Invite us to the wedding! Don't worry, I'm joking!  Hope to see you again at some other venue Emma


----------



## Northerner (Aug 20, 2011)

Just bumping this up!


----------



## gail1 (Aug 20, 2011)

have booked both hotel/transporrt for london


----------



## Northerner (Aug 20, 2011)

gail1 said:


> have booked both hotel/transporrt for london



Excellent!


----------



## heasandford (Aug 22, 2011)

Hope to make it too, my daughter is at uni in London. 

It will be Remembrance Sunday the day after, wonder how easy it is to get there and see the parade past the Cenotaph, I've always wanted to go


----------



## Northerner (Aug 27, 2011)

heasandford said:


> Hope to make it too, my daughter is at uni in London.
> 
> It will be Remembrance Sunday the day after, wonder how easy it is to get there and see the parade past the Cenotaph, I've always wanted to go



Hurrah! Hope you can make it, haven't seen you since Oxford!


----------



## Dizzydi (Aug 29, 2011)

I'll definately go to the Manc one - it being just down the road. Will see if I can swing the London one - maybe tie it in with a weekend at sisters.

I'm home alone on the 19th in the afternoon as hubby will be watching the blue's.


----------



## Hazel (Aug 29, 2011)

Thats great news - means another known face

Look forward to meeting up with you againj


----------



## Jennywren (Aug 29, 2011)

Great idea , hope you have a good time


----------



## AileenCJ (Aug 30, 2011)

Planning on coming to the London meet-up, well I am only 45mins by train, 
May do both depending on money


----------



## Mark T (Aug 31, 2011)

I probably ought to get around to booking my tickets for this now and see if I can get a cheaper fare.

I?ll be going into London Liverpool Street.  There is a train pretty much every 15 minutes (and it?s a short journey for me anyway) so it wouldn?t be a problem for me to meet others who are going into the same station.


----------



## CarolK (Aug 31, 2011)

would it be ok as somebody non D to come, I would love to meet  everyone, and work permitting could try and get to Manchester.


----------



## Northerner (Aug 31, 2011)

CarolK said:


> would it be ok as somebody non D to come, I would love to meet  everyone, and work permitting could try and get to Manchester.
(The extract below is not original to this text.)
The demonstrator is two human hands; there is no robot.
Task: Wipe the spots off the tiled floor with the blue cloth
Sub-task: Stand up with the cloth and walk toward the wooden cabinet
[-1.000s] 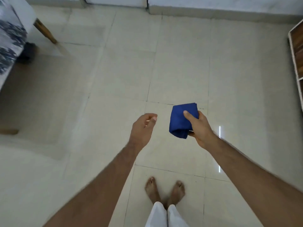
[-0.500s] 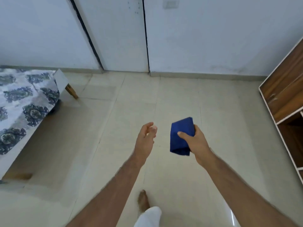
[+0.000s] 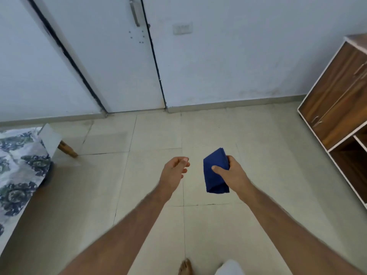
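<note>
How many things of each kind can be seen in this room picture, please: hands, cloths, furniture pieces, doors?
Hands: 2, left hand and right hand
Cloths: 1, blue cloth
Furniture: 2, bed and wooden cabinet
Doors: 1, white door
Total: 6

Right hand (image 3: 233, 175) grips folded blue cloth (image 3: 215, 175); left hand (image 3: 173, 173) empty

Soft even daylight, mild motion blur, wide-angle bending at edges
</note>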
Yes of course Carol, you would be most welcome!


----------



## AileenCJ (Aug 31, 2011)

Mark T said:


> I probably ought to get around to booking my tickets for this now and see if I can get a cheaper fare.
> 
> I?ll be going into London Liverpool Street.  There is a train pretty much every 15 minutes (and it?s a short journey for me anyway) so it wouldn?t be a problem for me to meet others who are going into the same station.
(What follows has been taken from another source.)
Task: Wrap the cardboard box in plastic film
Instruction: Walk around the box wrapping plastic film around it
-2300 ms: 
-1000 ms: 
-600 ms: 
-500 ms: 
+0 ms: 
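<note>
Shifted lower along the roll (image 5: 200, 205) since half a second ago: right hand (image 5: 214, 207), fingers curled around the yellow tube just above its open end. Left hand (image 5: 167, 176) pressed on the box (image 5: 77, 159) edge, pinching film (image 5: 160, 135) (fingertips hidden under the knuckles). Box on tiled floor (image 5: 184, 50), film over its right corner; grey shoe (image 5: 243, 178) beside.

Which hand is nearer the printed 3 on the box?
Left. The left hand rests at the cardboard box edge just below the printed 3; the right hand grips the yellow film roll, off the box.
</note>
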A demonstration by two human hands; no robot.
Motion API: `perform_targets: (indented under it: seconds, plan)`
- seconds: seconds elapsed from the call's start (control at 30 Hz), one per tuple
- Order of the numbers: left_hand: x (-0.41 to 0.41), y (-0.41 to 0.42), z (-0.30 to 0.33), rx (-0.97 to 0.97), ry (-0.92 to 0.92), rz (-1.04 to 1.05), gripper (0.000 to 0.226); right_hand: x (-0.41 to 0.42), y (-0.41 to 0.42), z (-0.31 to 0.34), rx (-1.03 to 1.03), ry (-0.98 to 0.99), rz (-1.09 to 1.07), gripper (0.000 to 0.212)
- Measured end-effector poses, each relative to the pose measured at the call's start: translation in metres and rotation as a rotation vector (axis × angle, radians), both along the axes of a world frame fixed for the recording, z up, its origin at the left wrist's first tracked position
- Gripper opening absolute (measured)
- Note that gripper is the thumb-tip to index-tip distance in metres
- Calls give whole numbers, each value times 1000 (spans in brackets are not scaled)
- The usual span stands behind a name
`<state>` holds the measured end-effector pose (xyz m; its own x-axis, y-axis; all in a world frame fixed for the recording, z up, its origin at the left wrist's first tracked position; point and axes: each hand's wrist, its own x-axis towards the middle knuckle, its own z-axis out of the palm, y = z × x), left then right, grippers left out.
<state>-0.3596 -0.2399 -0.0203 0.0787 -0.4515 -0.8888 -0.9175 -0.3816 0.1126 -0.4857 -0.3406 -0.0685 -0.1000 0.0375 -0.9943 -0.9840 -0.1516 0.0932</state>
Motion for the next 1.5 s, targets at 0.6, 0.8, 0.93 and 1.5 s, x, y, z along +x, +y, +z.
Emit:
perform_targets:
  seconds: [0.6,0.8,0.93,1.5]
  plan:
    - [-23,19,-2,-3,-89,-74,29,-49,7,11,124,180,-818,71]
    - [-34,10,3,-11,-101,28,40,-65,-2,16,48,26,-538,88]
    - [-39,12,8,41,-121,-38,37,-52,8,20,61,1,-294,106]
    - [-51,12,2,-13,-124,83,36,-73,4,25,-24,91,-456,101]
"Waves" at Mark, I'll be arriving at that station,


----------



## Monica (Aug 31, 2011)

CarolK said:


> would it be ok as somebody non D to come, I would love to meet  everyone, and work permitting could try and get to Manchester.



Carol, I went to the York one, took Carol with me. Will be going to the Birmingham one too. So, don't for a minute think you're not welcome 

Haven't decided on the Manchester one yet, but it's not a problem deciding until last minute, as the train fares won't change.


----------



## Mark T (Aug 31, 2011)

AileenCJ said:


> "Waves" at Mark, I'll be arriving at that station,


You are likely to be departing from the same station as me too!


----------



## AileenCJ (Aug 31, 2011)

Mark T said:


> You are likely to be departing from the same station as me too!



If memory serves correctly I believe so


----------



## Tezzz (Sep 1, 2011)

I'll try and do London. Need to get a lieu day off *W* first...

Manchester is a possibility if United isn't playing at home.


----------



## Freddie99 (Sep 2, 2011)

I've just realised that I might not be able to make this one as I'll be on placement and the odds are against me getting the day of the London one off. Then again have you known me to let you down when there's alcohol involved?


----------



## AnnW (Sep 2, 2011)

Mmmm I had really hoped to come to the London one but , I have one date in my diary already for the concert of the orchestra to which I belong.... Nov 12th , so unfortunately I can't make it. I will keep trying !!


----------



## Northerner (Sep 2, 2011)

TomH said:


> I've just realised that I might not be able to make this one as I'll be on placement and the odds are against me getting the day of the London one off. Then again have you known me to let you down when there's alcohol involved?



Hope you can find a way Tom! Wouldn't be the same without you!



AnnW said:


> Mmmm I had really hoped to come to the London one but , I have one date in my diary already for the concert of the orchestra to which I belong.... Nov 12th , so unfortunately I can't make it. I will keep trying !!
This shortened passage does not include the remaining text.